- BRIEF -
Everything from the line holding "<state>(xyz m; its" through the last line of the listing needs to be repeated exactly, with no other lines.

- COLLECTED DATA -
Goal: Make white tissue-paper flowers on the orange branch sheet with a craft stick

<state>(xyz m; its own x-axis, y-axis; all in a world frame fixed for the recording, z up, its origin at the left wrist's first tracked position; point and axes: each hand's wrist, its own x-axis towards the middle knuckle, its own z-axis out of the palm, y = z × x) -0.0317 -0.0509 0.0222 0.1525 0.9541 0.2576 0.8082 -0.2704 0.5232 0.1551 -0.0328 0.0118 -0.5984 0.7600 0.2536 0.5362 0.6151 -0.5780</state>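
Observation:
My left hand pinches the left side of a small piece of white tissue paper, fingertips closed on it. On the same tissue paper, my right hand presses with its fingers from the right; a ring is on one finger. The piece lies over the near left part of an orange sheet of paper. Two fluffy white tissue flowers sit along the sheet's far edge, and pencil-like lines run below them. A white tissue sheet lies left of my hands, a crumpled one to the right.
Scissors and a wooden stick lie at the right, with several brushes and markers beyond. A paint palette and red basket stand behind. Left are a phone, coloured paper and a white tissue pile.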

- WRITTEN ANSWER -
<state>(xyz m; its own x-axis, y-axis; all in a world frame fixed for the recording, z up, its origin at the left wrist's first tracked position; point and axes: each hand's wrist, its own x-axis towards the middle knuckle, its own z-axis out of the palm, y = z × x) -0.0317 -0.0509 0.0222 0.1525 0.9541 0.2576 0.8082 -0.2704 0.5232 0.1551 -0.0328 0.0118 -0.5984 0.7600 0.2536 0.5362 0.6151 -0.5780</state>
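Observation:
My left hand pinches the left side of a small piece of white tissue paper, fingertips closed on it. On the same tissue paper, my right hand presses with its fingers from the right; a ring is on one finger. The piece lies over the near left part of an orange sheet of paper. Two fluffy white tissue flowers sit along the sheet's far edge, and pencil-like lines run below them. A white tissue sheet lies left of my hands, a crumpled one to the right.
Scissors and a wooden stick lie at the right, with several brushes and markers beyond. A paint palette and red basket stand behind. Left are a phone, coloured paper and a white tissue pile.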

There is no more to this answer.